Google is now are more confident on a 2029 post-quantum transition. We are no longer looking at mid 2030s,… https://t.co/jGzFk5uLc0 pic.twitter.com/O4V1VbiXkf
— Haseeb >|< (@hosseeb) March 31, 2026
The Project Eleven Q-Day Prize result on April 24, a 512x jump in quantum attack scale in seven months from an independent researcher on cloud hardware, made the migration conversation urgent. For Bitcoin, the response is still in draft form.
Project Eleven Awards 1 BTC Q-Day Prize for Largest Quantum Attack on Elliptic Curve Cryptography to Date
Researcher breaks 15-bit ECC key on publicly accessible quantum hardware in a 512x jump from the previous public demonstration.
Project Eleven today awarded the Q-Day…
— Project Eleven (@projecteleven) April 24, 2026
BIP-360 introduces a quantum-resistant output type for new coins. BIP-361, submitted April 14 by Jameson Lopp, proposes the enforcement mechanism: a three-phase soft fork that would eventually freeze unmigrated legacy funds. Neither has activation parameters. Neither has reached a consensus. Bitcoin has no equivalent of the Anza-Firedancer convergence, no deployed primitive, and no confirmed scheme.

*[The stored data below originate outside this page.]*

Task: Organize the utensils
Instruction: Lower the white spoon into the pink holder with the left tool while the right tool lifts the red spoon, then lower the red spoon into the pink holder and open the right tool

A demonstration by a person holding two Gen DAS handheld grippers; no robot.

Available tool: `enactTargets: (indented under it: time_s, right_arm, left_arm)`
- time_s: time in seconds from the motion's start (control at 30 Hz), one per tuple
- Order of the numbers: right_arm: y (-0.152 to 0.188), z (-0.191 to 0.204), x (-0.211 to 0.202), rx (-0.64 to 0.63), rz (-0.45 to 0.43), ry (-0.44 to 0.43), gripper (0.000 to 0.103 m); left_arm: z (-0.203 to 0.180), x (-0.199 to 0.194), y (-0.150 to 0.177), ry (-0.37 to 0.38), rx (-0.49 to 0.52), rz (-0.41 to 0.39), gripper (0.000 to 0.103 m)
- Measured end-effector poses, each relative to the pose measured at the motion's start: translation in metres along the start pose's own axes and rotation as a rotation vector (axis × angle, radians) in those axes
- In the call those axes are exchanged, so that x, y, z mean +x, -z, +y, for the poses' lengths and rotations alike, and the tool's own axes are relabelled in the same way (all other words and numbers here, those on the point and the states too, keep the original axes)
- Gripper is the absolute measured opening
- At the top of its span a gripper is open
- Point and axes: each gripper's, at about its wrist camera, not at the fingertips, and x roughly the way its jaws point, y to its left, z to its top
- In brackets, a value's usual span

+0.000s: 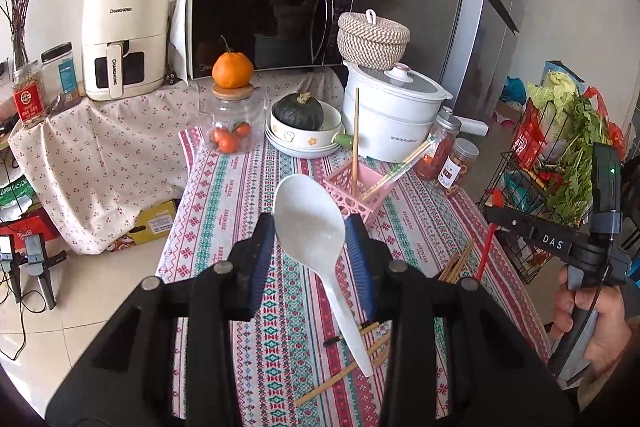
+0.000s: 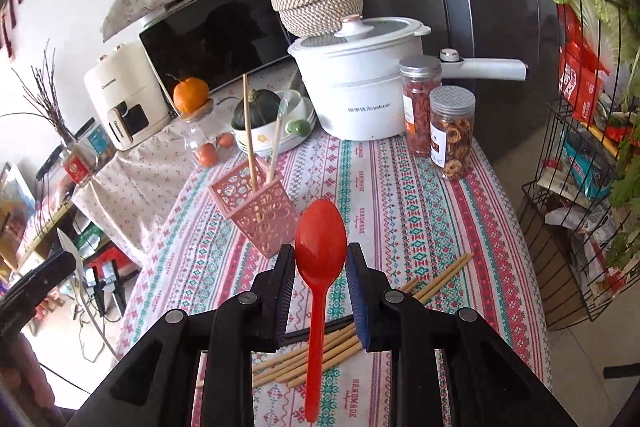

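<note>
My left gripper (image 1: 310, 233) is shut on the bowl of a white plastic spoon (image 1: 308, 203), whose handle hangs down toward me above the table. My right gripper (image 2: 320, 255) is shut on the bowl of a red plastic spoon (image 2: 320, 235), handle also hanging down. A pink lattice utensil basket (image 1: 354, 189) (image 2: 256, 207) stands mid-table ahead of both grippers, with chopsticks (image 2: 249, 131) upright in it. Several loose chopsticks (image 2: 324, 349) lie on the patterned tablecloth (image 2: 400, 211) under the right gripper. The red spoon's handle (image 1: 485, 251) shows at the right of the left wrist view.
Behind the basket stand a white electric pot (image 2: 360, 95), two lidded jars (image 2: 452, 131), stacked bowls with a dark squash (image 1: 298, 113) and a glass jar topped by an orange (image 1: 232, 123). A microwave (image 1: 264, 27) and air fryer (image 1: 124, 39) sit further back. A wire rack of vegetables (image 2: 588, 147) stands to the right.
</note>
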Motion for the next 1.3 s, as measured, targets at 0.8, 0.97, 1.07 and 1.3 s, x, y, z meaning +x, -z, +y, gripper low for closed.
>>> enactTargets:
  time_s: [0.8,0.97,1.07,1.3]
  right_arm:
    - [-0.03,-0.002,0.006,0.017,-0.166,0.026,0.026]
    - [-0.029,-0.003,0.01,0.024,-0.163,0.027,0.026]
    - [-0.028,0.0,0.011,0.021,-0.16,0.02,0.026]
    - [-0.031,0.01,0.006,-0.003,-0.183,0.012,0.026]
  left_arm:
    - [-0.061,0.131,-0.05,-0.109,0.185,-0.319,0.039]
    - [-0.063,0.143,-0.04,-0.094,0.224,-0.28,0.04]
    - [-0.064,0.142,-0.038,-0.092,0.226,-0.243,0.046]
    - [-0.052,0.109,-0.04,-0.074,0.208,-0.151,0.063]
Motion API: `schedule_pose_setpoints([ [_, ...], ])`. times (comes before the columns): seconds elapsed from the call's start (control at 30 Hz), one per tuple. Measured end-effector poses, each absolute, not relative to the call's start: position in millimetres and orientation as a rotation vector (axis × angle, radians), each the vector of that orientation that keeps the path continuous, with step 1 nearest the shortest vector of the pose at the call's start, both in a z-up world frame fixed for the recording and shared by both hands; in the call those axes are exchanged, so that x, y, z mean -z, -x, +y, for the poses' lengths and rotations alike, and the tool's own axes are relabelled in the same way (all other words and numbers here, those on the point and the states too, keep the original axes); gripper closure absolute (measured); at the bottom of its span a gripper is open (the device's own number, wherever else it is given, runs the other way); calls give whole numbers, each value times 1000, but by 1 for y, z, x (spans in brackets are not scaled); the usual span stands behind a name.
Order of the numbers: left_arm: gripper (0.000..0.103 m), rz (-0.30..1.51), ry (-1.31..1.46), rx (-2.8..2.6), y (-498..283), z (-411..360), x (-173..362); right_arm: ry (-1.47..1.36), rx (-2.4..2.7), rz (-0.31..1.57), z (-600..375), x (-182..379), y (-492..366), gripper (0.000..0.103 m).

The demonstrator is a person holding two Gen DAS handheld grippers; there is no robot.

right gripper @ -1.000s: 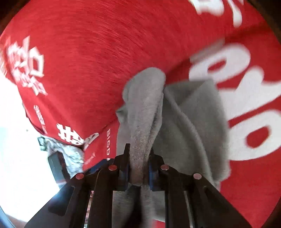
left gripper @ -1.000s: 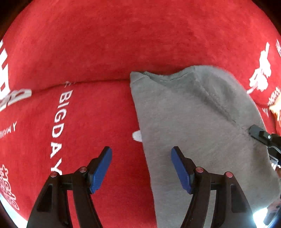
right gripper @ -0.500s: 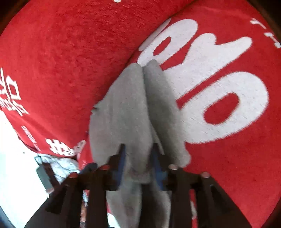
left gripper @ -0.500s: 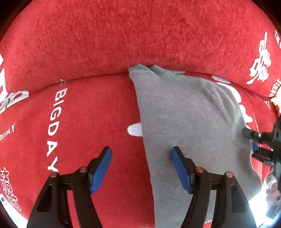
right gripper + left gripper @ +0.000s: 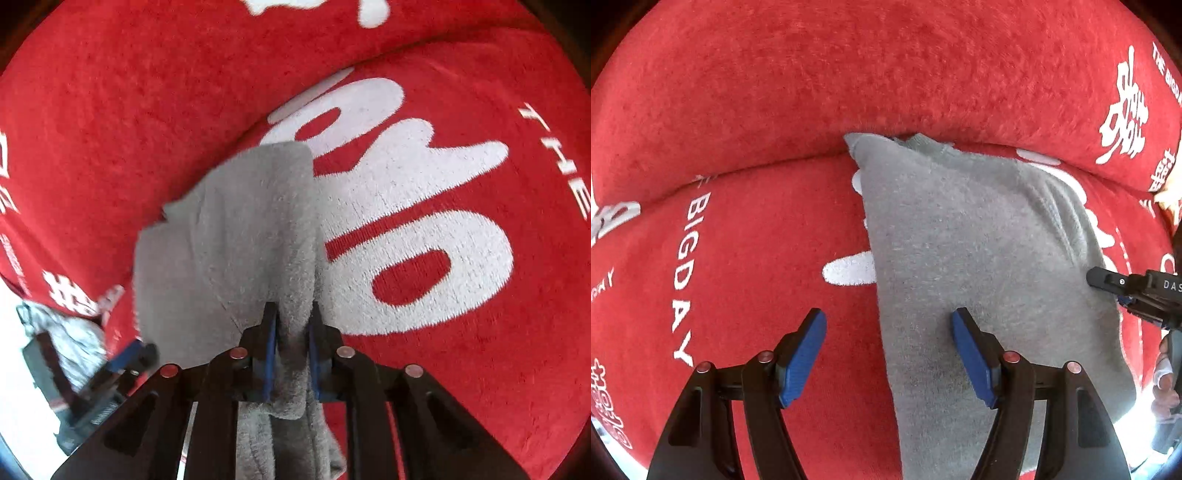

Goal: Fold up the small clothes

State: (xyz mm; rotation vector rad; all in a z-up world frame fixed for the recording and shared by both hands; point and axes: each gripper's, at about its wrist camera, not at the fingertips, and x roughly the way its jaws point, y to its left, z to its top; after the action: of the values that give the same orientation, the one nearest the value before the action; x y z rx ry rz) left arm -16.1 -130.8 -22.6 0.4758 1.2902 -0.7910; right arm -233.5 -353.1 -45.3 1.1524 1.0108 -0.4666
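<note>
Here's the left hand-held gripper (image 5: 888, 334), its blue-padded fingers (image 5: 801, 358) spread wide and holding nothing, hovering low over the red cloth (image 5: 746, 236) with its white lettering. One finger sits above bare red, the other above the grey garment (image 5: 964, 251), so the garment's long left edge runs right between them. That grey garment lies stretched out across the red surface, its far corner tucked up against the raised red fold at the back, where a bit of a darker grey ribbed edge peeks out. Over on the right of this view, the right hand-held gripper (image 5: 1123, 295) comes in from the side, black tips at the garment's right edge. Switch to the right wrist view and it's clear: the right hand-held gripper (image 5: 291, 332) is pressed together on a bunched ridge of the grey garment (image 5: 236, 236), the fleecy fabric pinched between the blue pads and trailing back under the fingers. The rest of the garment fans out ahead and to the left, lying over big white letters on the red cloth (image 5: 517, 350). At the lower left of that view, blurred, the left hand-held gripper (image 5: 129, 354) shows beside the garment's edge, with some pale grey fabric (image 5: 70, 332) beyond it that's too smeared to identify.
</note>
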Motion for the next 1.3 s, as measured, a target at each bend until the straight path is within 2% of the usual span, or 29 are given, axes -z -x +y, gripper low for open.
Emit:
schedule_pose_setpoints([
  [0.03,31,1295,-478,792,14,-128,22,-1140,476,1018,-353,40,236,71],
  [0.1,31,1295,-491,790,10,-123,17,-1126,494,1023,-351,29,245,64],
  [0.27,31,1312,-517,834,12,-110,4,-1167,460,973,-331,-5,273,64],
  [0.3,31,1317,-523,847,16,-109,3,-1152,431,961,-322,-14,273,66],
  [0.33,31,1323,-535,863,22,-107,4,-1131,407,955,-315,-22,275,74],
  [0.37,31,1330,-552,873,30,-106,6,-1110,378,954,-306,-28,271,77],
  [0.5,31,1369,-628,849,57,-97,34,-1016,327,1070,-272,-24,256,79],
  [0.53,30,1380,-633,844,60,-92,42,-974,350,1127,-266,-13,253,79],
  [0.57,20,1396,-632,832,63,-86,51,-955,369,1169,-264,-1,253,79],
  [0.6,16,1400,-621,816,63,-81,55,-953,399,1225,-263,16,257,84],
  [0.63,15,1401,-600,813,62,-76,56,-972,411,1247,-263,28,262,99],
  [0.67,15,1415,-584,816,61,-72,57,-1004,413,1219,-266,34,269,103],
  [0.77,15,1452,-578,811,57,-66,54,-1109,417,1145,-274,34,285,103],
  [0.9,15,1440,-630,787,56,-68,42,-1116,444,1163,-276,26,292,103],
  [0.93,15,1436,-637,774,56,-69,39,-1107,451,1169,-276,23,292,100],
  [1.17,15,1448,-605,704,48,-74,20,-1085,487,1141,-292,0,294,98],
  [1.27,15,1446,-603,687,50,-81,16,-1086,473,1134,-302,-3,285,85],
  [1.3,15,1443,-605,682,50,-79,15,-1084,471,1134,-303,-4,283,77],
])
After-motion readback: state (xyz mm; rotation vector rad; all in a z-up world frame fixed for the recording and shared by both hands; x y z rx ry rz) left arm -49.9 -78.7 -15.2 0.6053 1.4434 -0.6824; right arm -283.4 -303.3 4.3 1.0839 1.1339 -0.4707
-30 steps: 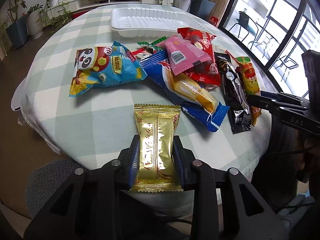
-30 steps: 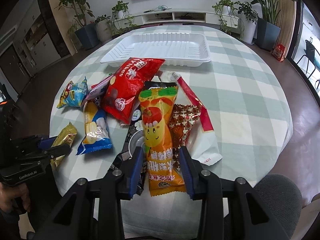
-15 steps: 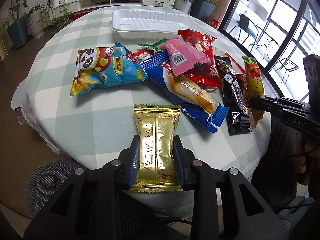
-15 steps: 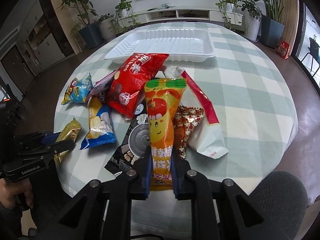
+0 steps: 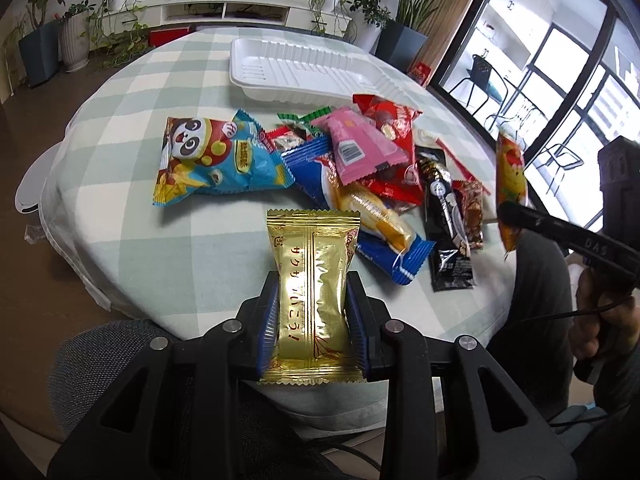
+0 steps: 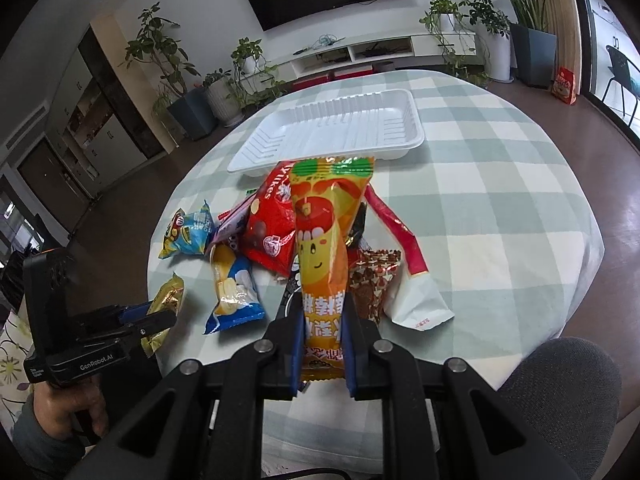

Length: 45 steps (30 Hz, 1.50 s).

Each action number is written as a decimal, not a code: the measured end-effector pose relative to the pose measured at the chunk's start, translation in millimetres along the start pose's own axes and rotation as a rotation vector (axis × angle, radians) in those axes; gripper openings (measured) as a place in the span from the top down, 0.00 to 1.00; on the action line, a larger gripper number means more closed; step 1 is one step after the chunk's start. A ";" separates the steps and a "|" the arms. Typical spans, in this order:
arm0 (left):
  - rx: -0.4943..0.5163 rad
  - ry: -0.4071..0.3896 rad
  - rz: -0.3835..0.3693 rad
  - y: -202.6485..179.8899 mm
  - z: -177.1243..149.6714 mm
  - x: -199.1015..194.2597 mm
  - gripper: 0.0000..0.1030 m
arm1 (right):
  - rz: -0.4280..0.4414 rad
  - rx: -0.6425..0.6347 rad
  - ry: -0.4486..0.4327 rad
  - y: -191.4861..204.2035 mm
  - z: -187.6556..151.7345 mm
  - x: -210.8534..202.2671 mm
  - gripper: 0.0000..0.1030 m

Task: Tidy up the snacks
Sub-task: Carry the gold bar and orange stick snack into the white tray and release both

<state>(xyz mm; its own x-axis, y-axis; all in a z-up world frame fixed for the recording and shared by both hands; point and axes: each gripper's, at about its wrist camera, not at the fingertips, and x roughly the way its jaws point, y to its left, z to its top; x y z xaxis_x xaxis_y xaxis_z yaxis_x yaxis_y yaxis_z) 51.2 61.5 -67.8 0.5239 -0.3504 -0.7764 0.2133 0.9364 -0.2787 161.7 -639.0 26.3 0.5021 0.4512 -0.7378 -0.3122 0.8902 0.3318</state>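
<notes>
My left gripper [image 5: 313, 286] is shut on a gold snack packet [image 5: 313, 272] at the table's near edge; it also shows in the right wrist view [image 6: 166, 306]. My right gripper [image 6: 322, 308] is shut on a long orange snack packet [image 6: 326, 232] and holds it lifted above the pile; the packet also shows in the left wrist view [image 5: 510, 184]. An empty white tray [image 6: 340, 132] sits at the far side of the table, also in the left wrist view [image 5: 304, 72].
A pile of snacks lies mid-table: blue panda bag [image 5: 212, 160], pink packet [image 5: 360, 148], red bag [image 6: 272, 224], blue-yellow packet [image 6: 232, 288], black packet [image 5: 446, 216], brown patterned packet [image 6: 370, 280], red-white sachet [image 6: 416, 284]. Grey chair [image 6: 560, 392] at the near edge.
My right gripper closed on the orange packet and lifted it up off the pile. My left gripper stays shut on the gold packet, raised slightly.
</notes>
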 end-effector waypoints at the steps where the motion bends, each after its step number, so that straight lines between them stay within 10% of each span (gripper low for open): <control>1: 0.000 -0.003 -0.005 -0.4 0.9 -1.5 0.72 | 0.003 0.003 0.005 -0.4 -0.8 1.0 0.83; 13: -0.101 -0.118 -0.075 35.4 40.4 -44.3 0.72 | 0.002 0.095 -0.022 -33.6 18.3 -10.1 0.83; 23: -0.012 -0.229 -0.021 71.2 177.8 -73.6 0.72 | -0.015 0.167 -0.095 -93.7 122.0 -21.1 0.83; 33: 0.078 -0.065 -0.037 46.1 291.0 46.0 0.72 | 0.071 0.101 0.017 -76.5 218.8 74.1 0.83; 45: 0.119 0.117 0.023 26.5 292.5 173.1 0.72 | 0.026 0.068 0.217 -78.6 225.3 174.5 0.83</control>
<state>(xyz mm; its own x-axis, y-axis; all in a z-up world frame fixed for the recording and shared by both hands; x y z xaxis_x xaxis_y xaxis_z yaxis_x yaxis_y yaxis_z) 388.7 19.9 -44.2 0.4317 -0.3179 -0.8441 0.3019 0.9328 -0.1969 455.5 -615.9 3.9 0.3066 0.4566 -0.8352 -0.2646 0.8837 0.3860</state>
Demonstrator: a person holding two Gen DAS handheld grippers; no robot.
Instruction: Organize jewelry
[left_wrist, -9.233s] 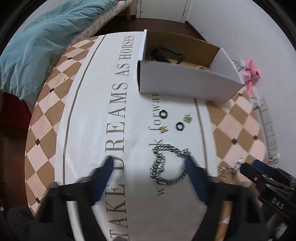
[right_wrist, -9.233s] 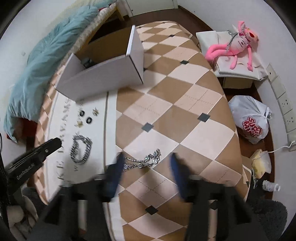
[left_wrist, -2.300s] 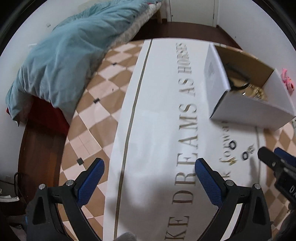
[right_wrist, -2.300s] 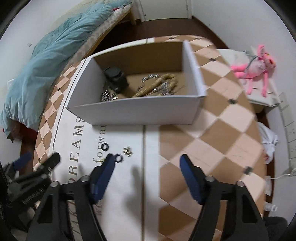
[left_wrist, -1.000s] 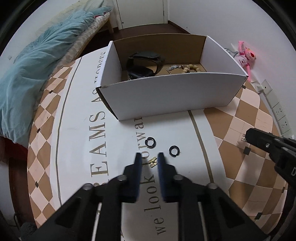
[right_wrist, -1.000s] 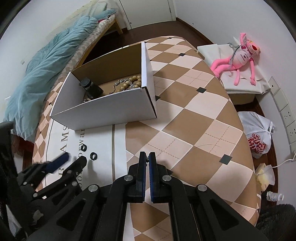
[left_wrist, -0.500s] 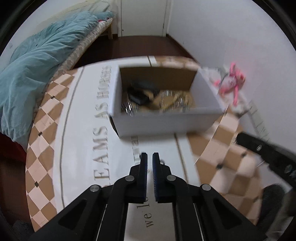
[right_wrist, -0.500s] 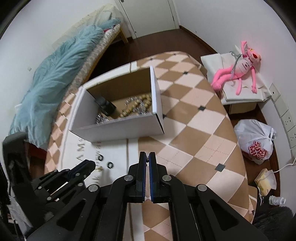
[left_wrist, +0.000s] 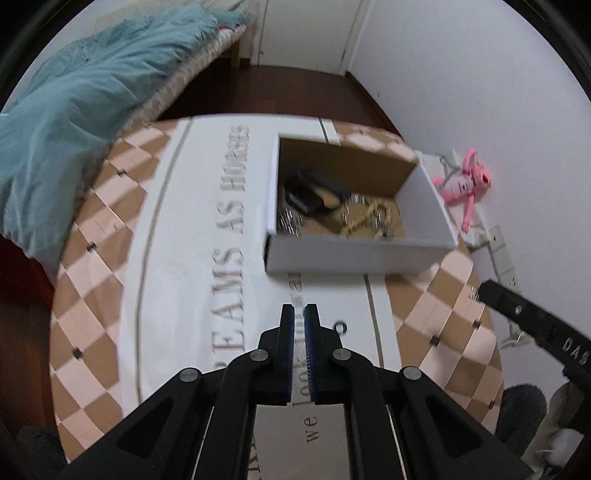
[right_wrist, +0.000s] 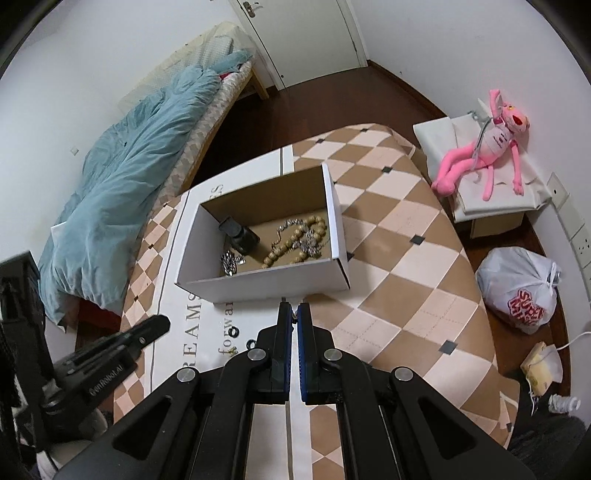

Ethereum is further along than Bitcoin. Post-quantum research is integrated into the Hegotá upgrade roadmap targeting H2 2026. But Ethereum’s implementation is not yet on GitHub in deployable form. Solana’s is. The gap between having a plan and having code ready to ship is the meaningful distinction the Foundation’s post aims to convey.
Solana Foundation keeps expectations grounded: quantum threats are years away, but migration plans are researched and ready.
Its roadmap is phased, evaluate options, adopt for new wallets if needed, then migrate existing ones, focused on preparation, not urgency.
This aligns with expert views: the risk is real but distant. Quantum readiness won’t impact SOL short term; it’s a long-term risk reducer.
The key difference: Solana already has implementations, a live quantum-resistant vault, and a clear roadmap – while other L1s are still figuring it out.